My research is focused on high-redshift quasars and the epoch of reionization (EoR). The EoR is a crucial milestone in cosmic history, during which the first galaxies ionized neutral hydrogen in the intergalactic medium, resulting in the diffuse plasma that we observe in the local Universe. Studying the EoR is important as it enables us to develop a full picture of the history of the Universe. Observations of the earliest sources also place important constraints on supermassive black hole growth mechanisms.
Quasars are extremely luminous sources and have been discovered at redshifts greater than 7. As the reionization epoch was ongoing until z~6, about 1Gyr after the Big Bang, high redshift quasars are extremely useful probes of this period in the Universe's history. However, very few z > 6.5 quasars have been discovered to date. I am currently working with Steve Warren & Daniel Mortlock to develop Bayesian model comparison techniques capable of identifying new high-redshift quasars in near-infrared surveys.
High redshift quasars are extremely rare, and searches for them in infrared surveys are strongly affected by contamination from M, L and T type stars in the Milky Way. Although dwarf stars and high-redshift quasars represent very different physical environments, they have similar colours at near-infrared wavelengths. Part of my research is therefore concerned with developing good models for these dwarf stars, which allows us to separate them from the target quasars more efficiently.

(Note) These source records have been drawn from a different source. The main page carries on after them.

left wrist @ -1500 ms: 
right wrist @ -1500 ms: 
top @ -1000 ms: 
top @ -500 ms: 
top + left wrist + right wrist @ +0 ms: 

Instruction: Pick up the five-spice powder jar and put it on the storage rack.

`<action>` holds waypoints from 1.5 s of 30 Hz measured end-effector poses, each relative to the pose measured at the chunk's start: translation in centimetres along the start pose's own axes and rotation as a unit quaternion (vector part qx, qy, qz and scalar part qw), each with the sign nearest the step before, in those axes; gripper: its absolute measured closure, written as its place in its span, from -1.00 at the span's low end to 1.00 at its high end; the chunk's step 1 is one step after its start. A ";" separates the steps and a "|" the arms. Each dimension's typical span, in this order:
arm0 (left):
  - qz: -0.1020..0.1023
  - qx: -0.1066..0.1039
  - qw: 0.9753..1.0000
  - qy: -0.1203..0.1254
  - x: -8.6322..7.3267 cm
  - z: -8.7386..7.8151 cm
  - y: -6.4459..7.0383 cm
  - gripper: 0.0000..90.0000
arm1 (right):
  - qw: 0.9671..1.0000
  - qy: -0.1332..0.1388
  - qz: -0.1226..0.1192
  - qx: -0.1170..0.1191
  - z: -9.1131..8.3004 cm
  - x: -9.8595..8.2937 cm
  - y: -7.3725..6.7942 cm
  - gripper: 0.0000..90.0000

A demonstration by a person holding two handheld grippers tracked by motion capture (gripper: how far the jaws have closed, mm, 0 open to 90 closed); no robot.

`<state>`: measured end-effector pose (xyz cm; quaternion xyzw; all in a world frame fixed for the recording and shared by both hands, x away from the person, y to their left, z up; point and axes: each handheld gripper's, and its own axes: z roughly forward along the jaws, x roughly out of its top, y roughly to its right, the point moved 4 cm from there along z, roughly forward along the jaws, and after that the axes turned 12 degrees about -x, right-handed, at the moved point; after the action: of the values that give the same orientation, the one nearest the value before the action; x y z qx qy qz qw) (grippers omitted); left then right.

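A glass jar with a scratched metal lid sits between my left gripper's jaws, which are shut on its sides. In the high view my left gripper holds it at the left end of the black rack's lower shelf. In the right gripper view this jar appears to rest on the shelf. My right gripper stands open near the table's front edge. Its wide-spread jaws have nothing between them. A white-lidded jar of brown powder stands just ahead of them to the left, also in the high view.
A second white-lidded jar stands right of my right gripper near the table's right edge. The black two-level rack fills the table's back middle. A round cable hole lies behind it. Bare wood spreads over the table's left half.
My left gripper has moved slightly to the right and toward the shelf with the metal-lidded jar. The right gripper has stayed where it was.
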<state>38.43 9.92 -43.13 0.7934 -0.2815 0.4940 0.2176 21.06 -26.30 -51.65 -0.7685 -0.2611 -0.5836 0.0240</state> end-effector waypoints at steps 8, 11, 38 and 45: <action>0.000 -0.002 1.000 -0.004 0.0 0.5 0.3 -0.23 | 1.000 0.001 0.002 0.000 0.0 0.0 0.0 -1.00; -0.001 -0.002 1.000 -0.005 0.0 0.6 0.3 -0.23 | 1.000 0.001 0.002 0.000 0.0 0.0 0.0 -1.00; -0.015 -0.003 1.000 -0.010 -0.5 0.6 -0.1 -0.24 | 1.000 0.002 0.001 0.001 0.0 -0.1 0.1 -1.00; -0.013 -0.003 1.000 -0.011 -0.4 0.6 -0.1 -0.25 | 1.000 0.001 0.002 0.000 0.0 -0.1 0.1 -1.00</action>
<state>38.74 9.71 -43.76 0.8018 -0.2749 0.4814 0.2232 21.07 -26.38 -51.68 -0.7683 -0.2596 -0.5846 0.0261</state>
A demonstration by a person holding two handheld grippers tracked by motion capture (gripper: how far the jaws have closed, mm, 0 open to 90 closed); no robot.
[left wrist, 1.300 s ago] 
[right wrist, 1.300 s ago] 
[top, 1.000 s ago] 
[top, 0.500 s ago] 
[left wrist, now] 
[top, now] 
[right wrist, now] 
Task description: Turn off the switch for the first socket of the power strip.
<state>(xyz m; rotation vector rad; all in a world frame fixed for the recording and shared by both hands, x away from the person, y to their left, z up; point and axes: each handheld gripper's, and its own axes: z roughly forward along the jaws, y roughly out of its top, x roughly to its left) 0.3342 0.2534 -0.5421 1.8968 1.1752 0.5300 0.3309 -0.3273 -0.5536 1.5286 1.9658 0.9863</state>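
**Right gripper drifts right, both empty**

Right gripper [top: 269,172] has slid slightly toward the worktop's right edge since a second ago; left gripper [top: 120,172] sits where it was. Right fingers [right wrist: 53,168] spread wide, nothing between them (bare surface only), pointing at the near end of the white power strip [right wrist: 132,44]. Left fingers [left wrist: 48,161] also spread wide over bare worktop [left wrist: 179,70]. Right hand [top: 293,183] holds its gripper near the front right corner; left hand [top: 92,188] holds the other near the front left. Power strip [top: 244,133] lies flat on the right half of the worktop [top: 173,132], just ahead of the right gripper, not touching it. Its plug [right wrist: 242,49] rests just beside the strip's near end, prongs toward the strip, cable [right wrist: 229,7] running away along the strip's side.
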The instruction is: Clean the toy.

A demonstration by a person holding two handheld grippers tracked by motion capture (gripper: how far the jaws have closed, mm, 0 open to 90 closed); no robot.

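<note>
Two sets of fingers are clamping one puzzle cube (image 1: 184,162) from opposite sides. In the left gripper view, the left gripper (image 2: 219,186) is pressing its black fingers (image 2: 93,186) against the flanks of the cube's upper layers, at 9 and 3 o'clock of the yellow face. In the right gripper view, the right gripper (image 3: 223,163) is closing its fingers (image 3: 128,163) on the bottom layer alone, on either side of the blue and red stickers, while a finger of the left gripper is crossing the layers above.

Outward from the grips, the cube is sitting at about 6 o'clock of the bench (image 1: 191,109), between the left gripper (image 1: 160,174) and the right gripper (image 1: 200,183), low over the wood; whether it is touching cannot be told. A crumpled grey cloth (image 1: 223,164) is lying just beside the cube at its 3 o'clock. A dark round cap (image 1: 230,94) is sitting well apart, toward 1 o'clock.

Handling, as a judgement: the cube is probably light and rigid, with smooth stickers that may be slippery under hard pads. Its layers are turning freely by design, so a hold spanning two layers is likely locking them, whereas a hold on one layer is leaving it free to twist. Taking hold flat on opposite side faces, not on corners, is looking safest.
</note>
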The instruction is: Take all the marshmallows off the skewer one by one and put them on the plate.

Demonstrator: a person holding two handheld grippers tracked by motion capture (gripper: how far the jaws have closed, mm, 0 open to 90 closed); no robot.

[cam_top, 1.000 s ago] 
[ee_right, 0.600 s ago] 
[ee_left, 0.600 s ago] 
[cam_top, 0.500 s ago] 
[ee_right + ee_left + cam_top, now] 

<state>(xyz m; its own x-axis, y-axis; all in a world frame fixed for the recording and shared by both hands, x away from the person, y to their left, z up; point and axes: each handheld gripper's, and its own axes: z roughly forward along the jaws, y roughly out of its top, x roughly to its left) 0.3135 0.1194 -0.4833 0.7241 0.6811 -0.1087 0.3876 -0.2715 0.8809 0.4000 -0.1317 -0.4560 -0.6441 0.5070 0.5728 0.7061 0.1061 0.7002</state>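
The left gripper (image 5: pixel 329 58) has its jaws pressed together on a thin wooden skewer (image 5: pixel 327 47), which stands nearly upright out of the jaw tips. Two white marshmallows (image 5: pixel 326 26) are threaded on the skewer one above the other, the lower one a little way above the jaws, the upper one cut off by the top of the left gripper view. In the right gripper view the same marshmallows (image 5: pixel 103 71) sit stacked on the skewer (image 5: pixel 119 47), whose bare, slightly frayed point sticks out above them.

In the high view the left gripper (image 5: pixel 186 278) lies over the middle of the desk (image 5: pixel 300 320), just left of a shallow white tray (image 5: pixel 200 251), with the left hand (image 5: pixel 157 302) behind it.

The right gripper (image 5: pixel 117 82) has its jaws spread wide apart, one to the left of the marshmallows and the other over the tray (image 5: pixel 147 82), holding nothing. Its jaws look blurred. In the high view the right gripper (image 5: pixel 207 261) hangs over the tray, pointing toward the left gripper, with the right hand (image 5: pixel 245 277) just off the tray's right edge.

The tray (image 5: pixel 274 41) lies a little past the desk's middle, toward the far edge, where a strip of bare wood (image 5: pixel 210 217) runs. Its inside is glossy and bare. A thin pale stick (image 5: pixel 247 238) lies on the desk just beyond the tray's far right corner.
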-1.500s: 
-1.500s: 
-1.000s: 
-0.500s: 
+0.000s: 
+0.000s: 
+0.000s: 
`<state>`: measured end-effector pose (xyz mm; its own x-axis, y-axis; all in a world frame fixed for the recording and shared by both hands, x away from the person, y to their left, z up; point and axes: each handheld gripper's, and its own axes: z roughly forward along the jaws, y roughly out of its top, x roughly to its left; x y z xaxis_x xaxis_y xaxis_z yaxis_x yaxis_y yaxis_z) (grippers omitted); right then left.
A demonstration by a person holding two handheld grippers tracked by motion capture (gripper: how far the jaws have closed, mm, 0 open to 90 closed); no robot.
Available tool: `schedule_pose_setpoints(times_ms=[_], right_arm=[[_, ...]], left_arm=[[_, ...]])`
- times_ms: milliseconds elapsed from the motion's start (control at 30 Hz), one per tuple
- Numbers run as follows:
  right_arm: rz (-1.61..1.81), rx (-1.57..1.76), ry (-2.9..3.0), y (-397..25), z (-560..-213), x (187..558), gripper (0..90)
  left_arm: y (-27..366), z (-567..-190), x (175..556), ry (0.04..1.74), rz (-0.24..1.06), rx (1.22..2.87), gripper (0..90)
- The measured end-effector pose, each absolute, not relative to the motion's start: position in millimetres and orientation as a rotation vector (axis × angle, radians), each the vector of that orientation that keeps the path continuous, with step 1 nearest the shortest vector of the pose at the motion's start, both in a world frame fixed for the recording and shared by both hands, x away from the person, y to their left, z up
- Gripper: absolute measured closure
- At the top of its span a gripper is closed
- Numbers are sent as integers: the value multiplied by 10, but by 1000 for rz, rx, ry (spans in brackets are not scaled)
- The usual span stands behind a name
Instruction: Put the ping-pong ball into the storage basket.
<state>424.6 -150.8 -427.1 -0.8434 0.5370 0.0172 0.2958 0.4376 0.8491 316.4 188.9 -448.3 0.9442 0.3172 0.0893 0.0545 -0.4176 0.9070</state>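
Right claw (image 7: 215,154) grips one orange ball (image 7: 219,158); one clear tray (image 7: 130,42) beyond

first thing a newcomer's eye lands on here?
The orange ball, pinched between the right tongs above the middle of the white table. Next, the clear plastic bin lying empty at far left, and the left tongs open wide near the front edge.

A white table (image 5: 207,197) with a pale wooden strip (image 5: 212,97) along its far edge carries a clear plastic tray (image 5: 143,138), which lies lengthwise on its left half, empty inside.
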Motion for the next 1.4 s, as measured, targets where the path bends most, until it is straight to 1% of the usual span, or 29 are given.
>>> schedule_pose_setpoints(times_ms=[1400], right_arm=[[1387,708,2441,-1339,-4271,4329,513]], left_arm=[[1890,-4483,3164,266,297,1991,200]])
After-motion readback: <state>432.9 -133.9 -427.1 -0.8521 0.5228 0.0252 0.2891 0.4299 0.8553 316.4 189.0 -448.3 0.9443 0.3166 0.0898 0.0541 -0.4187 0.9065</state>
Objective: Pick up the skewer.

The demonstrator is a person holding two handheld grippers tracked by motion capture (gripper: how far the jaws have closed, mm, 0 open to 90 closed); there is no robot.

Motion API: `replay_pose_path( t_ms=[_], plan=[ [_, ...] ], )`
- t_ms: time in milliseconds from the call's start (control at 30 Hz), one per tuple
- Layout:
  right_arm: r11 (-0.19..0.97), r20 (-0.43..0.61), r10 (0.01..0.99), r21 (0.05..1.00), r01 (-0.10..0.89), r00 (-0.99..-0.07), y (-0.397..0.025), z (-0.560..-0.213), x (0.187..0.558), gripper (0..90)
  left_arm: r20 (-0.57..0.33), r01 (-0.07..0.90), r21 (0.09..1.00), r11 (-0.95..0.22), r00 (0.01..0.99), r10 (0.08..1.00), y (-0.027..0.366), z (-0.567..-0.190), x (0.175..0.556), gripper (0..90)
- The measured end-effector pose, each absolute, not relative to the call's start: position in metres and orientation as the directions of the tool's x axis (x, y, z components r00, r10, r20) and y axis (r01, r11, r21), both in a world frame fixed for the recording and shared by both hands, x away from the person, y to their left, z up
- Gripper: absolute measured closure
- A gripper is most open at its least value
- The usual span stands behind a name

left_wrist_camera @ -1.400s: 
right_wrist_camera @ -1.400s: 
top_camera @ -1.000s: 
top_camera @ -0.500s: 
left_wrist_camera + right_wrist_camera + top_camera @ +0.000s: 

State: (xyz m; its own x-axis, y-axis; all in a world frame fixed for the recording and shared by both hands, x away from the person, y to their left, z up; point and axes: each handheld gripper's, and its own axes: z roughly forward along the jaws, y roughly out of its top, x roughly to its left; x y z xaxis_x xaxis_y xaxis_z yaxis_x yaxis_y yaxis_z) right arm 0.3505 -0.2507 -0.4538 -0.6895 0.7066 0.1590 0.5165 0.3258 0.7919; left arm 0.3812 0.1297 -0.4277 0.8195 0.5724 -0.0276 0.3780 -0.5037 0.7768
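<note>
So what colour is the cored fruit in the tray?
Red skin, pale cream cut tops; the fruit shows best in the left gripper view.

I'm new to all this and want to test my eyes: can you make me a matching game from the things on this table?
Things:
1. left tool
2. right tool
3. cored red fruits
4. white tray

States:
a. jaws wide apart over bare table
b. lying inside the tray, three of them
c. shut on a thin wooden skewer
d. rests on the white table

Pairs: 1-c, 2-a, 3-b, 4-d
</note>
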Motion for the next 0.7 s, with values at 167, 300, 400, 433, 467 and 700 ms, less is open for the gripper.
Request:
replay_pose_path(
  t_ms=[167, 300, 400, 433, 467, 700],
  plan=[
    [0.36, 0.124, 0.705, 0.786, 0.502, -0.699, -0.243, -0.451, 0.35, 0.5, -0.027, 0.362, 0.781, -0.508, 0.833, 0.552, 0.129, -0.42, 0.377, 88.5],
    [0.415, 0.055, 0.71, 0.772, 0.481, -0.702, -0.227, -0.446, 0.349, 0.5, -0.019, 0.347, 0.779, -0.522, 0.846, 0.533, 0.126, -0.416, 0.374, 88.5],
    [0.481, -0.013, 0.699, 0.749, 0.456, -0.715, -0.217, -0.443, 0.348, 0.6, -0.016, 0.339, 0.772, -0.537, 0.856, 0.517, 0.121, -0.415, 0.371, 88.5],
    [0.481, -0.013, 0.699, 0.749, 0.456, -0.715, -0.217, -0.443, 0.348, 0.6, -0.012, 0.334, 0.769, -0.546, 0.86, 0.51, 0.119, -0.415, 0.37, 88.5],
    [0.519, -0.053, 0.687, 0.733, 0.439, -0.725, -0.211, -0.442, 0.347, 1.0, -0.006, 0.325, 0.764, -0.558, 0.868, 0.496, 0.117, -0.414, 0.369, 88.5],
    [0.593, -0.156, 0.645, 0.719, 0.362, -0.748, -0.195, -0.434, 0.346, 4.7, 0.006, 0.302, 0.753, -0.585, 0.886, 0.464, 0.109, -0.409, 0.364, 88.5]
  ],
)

I completed my PhD at Imperial at the end of 2016. I was supervised by Steve Warren. My research was initially focused on the z = 7.084 quasar ULAS J1120+0641, the first quasar to be discovered with z > 7. I carried out detailed photometric and spectroscopic analyses of the quasar which were used to constrain properties of the source itself, and the environment along the line of sight towards it. I also began my current project, searching for new high-redshift quasars in the VIKING infrared survey.